Dataset records
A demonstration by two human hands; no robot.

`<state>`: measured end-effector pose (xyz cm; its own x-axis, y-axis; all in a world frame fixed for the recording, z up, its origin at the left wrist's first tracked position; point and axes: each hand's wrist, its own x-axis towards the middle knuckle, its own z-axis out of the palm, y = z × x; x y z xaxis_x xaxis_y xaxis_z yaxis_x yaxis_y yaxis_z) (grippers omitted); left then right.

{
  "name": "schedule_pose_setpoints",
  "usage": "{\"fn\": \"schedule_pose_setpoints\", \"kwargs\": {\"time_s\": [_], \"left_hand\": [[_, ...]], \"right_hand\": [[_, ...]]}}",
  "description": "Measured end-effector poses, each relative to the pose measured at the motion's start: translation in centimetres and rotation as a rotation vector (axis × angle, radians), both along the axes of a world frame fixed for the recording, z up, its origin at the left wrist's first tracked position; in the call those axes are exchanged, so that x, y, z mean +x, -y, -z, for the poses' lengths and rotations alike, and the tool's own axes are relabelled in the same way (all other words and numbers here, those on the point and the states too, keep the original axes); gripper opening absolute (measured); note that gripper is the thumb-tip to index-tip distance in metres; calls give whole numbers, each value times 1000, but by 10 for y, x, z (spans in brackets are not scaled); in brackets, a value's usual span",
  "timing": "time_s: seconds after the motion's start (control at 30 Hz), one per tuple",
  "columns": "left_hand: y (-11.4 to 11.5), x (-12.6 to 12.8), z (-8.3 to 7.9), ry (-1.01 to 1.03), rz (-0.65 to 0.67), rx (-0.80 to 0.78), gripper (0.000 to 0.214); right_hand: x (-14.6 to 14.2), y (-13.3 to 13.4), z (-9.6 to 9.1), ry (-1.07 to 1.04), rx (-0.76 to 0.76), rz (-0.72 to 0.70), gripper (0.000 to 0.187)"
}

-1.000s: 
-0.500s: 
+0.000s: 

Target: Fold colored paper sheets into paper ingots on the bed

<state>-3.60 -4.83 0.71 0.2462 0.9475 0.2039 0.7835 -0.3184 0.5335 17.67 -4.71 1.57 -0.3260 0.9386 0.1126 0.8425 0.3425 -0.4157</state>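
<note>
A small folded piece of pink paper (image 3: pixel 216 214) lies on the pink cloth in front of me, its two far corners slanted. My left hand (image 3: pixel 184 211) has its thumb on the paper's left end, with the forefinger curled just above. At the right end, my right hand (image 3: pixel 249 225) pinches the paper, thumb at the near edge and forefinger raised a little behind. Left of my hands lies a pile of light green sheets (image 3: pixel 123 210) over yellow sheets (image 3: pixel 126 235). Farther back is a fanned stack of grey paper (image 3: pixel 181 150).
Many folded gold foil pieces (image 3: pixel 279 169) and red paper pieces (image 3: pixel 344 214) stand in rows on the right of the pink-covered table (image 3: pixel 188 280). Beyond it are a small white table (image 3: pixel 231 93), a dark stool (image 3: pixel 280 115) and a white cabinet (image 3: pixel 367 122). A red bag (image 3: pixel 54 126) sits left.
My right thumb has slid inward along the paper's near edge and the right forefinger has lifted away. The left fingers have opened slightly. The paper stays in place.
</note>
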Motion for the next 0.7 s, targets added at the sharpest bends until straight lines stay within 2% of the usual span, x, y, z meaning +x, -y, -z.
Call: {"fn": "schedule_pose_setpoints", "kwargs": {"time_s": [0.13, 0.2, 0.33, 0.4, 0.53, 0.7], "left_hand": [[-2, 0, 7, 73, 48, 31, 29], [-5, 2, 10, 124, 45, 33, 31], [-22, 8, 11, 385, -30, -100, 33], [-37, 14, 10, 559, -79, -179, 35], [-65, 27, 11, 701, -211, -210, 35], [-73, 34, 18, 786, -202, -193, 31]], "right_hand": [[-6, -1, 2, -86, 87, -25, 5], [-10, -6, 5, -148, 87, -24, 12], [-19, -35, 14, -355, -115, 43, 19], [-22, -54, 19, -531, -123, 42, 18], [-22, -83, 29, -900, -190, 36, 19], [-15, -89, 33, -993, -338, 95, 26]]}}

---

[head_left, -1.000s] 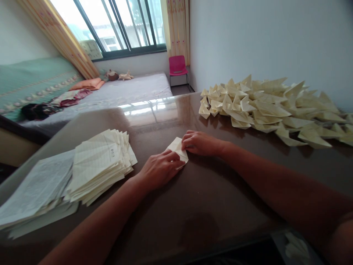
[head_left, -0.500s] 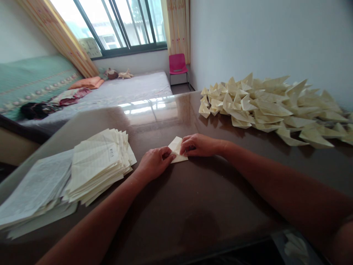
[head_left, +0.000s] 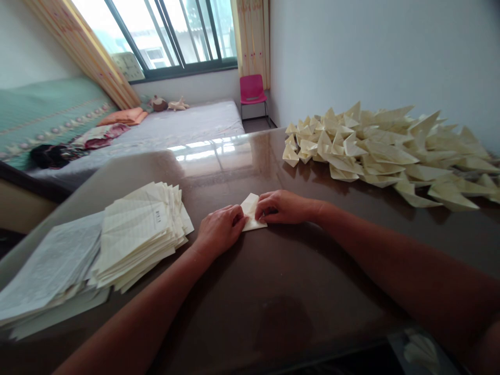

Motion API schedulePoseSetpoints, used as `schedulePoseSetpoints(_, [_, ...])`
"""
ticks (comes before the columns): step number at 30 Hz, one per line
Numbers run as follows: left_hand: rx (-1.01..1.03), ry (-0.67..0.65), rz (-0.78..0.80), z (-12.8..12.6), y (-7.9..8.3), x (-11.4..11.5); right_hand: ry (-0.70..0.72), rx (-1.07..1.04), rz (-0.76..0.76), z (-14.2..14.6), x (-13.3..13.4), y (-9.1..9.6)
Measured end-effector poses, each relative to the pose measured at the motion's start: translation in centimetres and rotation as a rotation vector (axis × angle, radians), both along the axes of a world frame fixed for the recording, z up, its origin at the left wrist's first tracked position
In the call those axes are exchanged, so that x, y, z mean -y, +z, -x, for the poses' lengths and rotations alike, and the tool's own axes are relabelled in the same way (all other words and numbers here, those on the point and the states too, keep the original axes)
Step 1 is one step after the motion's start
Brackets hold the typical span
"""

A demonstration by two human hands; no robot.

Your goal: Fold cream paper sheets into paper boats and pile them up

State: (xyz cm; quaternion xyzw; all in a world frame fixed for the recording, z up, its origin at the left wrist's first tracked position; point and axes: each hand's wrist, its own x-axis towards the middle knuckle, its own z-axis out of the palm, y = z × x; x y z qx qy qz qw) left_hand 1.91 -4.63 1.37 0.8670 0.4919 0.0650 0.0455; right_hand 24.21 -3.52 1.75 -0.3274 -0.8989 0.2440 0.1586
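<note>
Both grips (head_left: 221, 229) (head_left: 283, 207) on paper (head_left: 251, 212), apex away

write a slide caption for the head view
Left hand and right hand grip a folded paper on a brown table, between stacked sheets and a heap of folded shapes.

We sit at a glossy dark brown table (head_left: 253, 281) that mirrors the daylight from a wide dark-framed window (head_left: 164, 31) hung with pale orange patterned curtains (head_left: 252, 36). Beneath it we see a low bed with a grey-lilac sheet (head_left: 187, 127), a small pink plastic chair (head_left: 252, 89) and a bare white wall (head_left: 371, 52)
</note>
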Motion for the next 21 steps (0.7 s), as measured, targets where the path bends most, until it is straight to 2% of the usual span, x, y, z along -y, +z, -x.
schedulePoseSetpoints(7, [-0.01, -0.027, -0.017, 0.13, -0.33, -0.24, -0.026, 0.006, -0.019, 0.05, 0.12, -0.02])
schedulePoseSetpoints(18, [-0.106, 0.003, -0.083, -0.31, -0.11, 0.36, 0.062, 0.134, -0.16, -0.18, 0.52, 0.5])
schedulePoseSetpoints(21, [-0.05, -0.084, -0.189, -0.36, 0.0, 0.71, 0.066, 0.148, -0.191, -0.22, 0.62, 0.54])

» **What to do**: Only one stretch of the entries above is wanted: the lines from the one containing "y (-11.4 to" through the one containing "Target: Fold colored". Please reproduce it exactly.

» **Problem solution**:
  "columns": "left_hand: y (-11.4 to 11.5), x (-12.6 to 12.8), z (-8.3 to 7.9), ry (-1.01 to 1.03), rz (-0.65 to 0.67), rx (-0.80 to 0.78), gripper (0.000 to 0.214); right_hand: x (-14.6 to 14.2), y (-13.3 to 13.4), z (-9.6 to 9.1), ry (-1.07 to 1.04), rx (-0.76 to 0.76), rz (-0.72 to 0.70), gripper (0.000 to 0.187)"
}

-1.000s: 
-0.500s: 
+0.000s: 

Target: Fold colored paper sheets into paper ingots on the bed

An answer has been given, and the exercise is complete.